What the exercise asks
All lines from the one with "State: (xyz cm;" through the last line of the data below should be copied exactly; please add nothing.

Stored data

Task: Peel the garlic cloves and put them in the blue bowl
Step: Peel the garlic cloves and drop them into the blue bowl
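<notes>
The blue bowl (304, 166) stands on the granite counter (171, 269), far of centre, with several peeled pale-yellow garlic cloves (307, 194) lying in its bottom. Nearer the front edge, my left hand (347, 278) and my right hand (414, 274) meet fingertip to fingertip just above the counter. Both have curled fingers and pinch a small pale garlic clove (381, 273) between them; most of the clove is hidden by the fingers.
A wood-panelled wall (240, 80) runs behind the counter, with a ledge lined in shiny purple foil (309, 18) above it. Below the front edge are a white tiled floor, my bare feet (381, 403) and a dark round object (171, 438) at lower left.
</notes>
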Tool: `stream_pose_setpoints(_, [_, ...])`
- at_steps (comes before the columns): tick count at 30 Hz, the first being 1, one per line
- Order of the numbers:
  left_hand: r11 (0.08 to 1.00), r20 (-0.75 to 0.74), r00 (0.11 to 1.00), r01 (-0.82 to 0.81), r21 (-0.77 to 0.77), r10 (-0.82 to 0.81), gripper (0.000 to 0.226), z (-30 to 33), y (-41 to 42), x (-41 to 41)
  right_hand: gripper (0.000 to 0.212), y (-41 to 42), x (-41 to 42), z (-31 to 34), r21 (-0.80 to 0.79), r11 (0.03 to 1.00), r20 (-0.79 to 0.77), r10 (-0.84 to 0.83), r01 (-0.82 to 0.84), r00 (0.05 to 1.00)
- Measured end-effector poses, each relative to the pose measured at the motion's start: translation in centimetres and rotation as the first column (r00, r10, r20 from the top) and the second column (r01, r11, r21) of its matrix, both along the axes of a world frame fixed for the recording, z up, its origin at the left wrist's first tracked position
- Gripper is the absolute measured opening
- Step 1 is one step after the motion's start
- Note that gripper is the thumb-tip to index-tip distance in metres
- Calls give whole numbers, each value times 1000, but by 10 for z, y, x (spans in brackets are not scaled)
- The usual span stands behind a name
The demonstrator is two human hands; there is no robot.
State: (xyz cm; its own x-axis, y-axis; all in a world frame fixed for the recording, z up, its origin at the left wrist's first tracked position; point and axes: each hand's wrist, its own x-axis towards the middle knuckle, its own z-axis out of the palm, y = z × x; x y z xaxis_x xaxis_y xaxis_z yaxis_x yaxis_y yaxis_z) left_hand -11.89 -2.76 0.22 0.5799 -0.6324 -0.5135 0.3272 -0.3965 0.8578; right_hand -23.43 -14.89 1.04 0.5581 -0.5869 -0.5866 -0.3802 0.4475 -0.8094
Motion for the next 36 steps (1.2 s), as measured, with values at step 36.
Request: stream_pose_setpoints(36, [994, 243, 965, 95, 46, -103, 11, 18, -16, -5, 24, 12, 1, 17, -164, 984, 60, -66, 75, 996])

Answer section
State: (xyz cm; its own x-axis, y-axis; all in a world frame fixed for the recording, z up, its origin at the left wrist's first tracked position; point and axes: each hand's wrist, its own x-axis towards the middle knuckle, its own z-axis out of the palm, y = z × x; x y z xaxis_x xaxis_y xaxis_z yaxis_x yaxis_y yaxis_z) left_hand -11.89 -2.76 0.22 0.5799 -0.6324 -0.5135 0.3272 -0.3965 0.8578; right_hand -23.43 -14.89 1.04 0.5581 -0.5869 -0.5866 -0.3802 0.4475 -0.8094
Motion for the next 36 steps (1.2 s), as measured, with values at step 36.
Request: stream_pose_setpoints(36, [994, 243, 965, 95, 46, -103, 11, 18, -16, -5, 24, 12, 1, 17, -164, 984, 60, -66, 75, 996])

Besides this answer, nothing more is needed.